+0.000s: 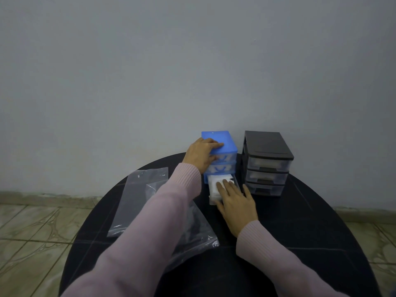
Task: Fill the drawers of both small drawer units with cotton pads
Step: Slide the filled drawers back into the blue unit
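Note:
A blue three-drawer unit (228, 144) stands at the back of the round black table (300, 221). Its bottom drawer (212, 199) is pulled out, and white cotton pads (214, 183) lie inside it. My left hand (201, 154) rests on the unit's top and left side, fingers spread over the lid. My right hand (235, 202) lies flat on the pads in the open drawer, fingers straight. To the right stands a black unit (267, 159) with three clear drawers, all pushed in; pale contents show through the upper ones.
Two clear plastic bags (137, 200) lie flat on the table's left half, partly under my left sleeve. A grey wall rises right behind both units. Tiled floor shows around the table.

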`<move>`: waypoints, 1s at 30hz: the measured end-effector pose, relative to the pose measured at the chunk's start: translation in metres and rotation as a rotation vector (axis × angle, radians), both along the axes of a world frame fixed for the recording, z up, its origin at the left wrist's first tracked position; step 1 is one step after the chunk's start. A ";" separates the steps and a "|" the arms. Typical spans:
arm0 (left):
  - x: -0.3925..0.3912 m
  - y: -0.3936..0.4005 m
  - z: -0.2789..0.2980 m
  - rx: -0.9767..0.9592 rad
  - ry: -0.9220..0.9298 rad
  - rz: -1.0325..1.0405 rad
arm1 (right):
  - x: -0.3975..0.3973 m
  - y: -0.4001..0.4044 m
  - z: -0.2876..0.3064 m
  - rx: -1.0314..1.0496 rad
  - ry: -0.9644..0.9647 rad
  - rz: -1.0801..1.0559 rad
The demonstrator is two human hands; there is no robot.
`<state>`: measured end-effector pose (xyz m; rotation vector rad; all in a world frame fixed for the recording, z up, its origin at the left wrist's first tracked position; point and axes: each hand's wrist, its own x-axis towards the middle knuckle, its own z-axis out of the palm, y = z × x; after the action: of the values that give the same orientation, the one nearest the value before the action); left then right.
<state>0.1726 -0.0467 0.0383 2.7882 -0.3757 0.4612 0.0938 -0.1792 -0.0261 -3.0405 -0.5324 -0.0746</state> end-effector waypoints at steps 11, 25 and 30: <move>0.000 0.000 -0.001 -0.009 0.005 -0.004 | 0.023 0.000 0.005 -0.094 0.108 0.153; 0.000 -0.002 -0.002 -0.023 -0.013 -0.012 | 0.034 -0.012 0.004 -0.123 0.042 0.160; 0.001 -0.001 -0.003 -0.025 -0.007 -0.009 | 0.039 0.002 -0.002 -0.153 -0.084 0.088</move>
<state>0.1735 -0.0476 0.0354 2.7600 -0.3813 0.4704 0.1325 -0.1773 -0.0285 -3.1678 -0.7080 -0.1655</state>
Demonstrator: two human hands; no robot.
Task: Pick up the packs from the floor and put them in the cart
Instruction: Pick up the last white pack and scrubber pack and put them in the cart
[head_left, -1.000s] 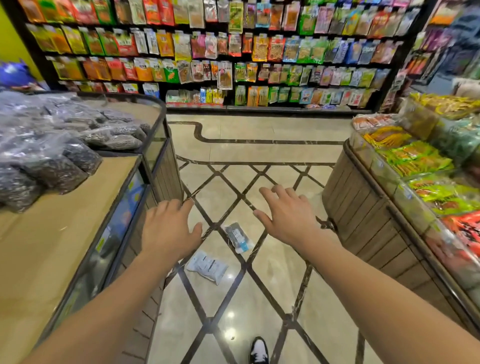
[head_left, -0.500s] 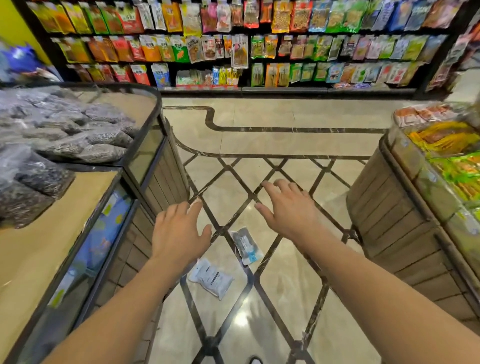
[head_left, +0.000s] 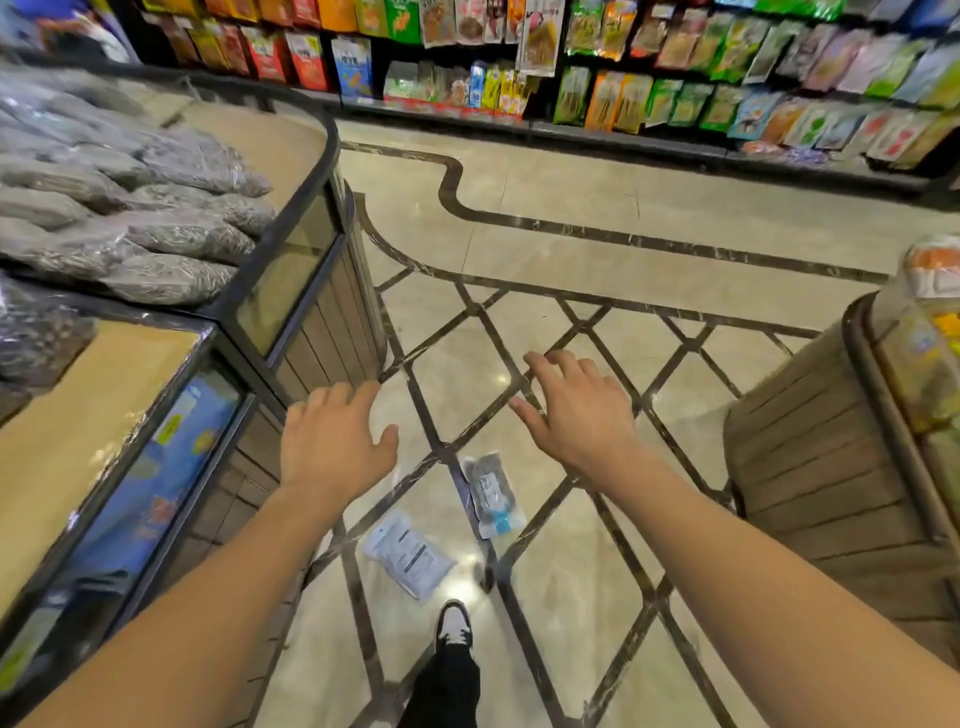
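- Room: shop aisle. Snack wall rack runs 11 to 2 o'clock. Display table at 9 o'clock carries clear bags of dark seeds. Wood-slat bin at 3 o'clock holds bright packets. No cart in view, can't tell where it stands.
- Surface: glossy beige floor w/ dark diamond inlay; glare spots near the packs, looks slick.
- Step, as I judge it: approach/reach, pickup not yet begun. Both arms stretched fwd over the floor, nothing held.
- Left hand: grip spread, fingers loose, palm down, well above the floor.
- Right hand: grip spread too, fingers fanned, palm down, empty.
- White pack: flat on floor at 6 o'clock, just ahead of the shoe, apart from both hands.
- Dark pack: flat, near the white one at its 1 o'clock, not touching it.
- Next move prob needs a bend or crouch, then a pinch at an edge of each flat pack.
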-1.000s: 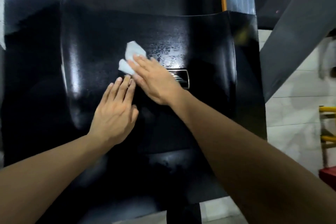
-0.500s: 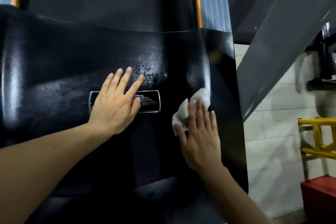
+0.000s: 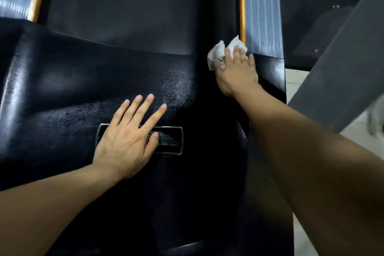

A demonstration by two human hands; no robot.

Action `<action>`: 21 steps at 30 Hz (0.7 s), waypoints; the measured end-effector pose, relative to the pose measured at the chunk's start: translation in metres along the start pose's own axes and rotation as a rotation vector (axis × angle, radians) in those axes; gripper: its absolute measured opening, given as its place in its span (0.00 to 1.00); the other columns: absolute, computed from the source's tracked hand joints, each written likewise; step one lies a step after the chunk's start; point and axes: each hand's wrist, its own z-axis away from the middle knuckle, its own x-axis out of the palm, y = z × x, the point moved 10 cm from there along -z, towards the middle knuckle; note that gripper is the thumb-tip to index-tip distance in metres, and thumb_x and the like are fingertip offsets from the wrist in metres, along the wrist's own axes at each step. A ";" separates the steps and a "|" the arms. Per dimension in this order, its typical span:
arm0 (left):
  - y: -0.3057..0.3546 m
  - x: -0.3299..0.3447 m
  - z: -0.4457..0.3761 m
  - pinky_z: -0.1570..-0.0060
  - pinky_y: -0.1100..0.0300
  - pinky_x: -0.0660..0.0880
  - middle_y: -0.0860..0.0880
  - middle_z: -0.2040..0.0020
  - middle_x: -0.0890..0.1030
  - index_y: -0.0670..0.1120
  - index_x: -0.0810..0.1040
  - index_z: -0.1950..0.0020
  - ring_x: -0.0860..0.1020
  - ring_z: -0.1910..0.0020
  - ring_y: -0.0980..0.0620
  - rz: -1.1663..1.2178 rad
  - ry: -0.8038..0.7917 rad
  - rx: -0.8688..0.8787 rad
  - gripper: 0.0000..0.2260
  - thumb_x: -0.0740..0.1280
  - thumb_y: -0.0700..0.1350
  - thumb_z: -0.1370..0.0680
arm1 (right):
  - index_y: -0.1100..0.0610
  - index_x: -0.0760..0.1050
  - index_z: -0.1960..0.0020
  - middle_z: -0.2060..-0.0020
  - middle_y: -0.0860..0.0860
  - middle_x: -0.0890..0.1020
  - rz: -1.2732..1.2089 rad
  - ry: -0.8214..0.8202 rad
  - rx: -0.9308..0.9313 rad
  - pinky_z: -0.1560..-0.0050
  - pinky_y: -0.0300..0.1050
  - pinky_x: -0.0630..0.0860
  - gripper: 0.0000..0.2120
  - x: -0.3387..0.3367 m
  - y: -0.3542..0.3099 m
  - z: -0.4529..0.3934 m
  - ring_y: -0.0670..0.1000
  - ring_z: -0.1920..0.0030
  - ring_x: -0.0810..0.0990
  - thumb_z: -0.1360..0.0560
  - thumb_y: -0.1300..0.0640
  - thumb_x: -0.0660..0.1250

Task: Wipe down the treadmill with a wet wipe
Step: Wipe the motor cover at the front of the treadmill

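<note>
Wipe (image 3: pixel 220 54) lies under right hand (image 3: pixel 235 74), well apart from left hand (image 3: pixel 129 141).

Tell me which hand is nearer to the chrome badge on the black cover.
The left. The left hand lies flat on the cover, across the chrome badge. The right hand presses the wet wipe at the cover's far right edge, well away from it.
</note>
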 end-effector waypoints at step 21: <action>0.000 -0.002 0.006 0.20 0.43 0.51 0.42 0.16 0.54 0.51 0.52 0.16 0.54 0.18 0.40 0.003 -0.043 0.070 0.30 0.45 0.59 0.17 | 0.57 0.77 0.31 0.31 0.54 0.78 -0.431 0.396 0.011 0.33 0.52 0.75 0.19 0.042 -0.043 0.301 0.55 0.31 0.76 0.21 0.62 0.66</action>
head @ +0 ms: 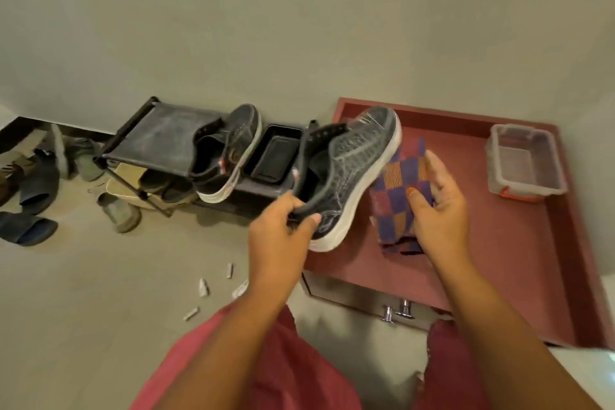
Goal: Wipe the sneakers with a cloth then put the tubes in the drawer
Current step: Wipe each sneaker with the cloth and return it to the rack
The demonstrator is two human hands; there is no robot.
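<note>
Left hand (pixel 283 226) grips heel collar of sneaker (pixel 349 176), fingers curled round rim, shoe lifted, toe pointing away and tilted up. Right hand (pixel 436 206) holds checked cloth (pixel 399 190) just beside sneaker's white sole, thumb pinching cloth against fingers. Both over red surface (pixel 499 260). Second sneaker (pixel 226 156) rests on black rack (pixel 159 136), next to black tray (pixel 276 153). Clear box (pixel 525 163) on surface, far right. Small white tubes (pixel 203 286) scattered on floor near person's knee. Slippers (pixel 30 226) on floor, left.
</note>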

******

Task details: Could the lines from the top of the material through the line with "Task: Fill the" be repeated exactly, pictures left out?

Task answer:
+0.000s: 
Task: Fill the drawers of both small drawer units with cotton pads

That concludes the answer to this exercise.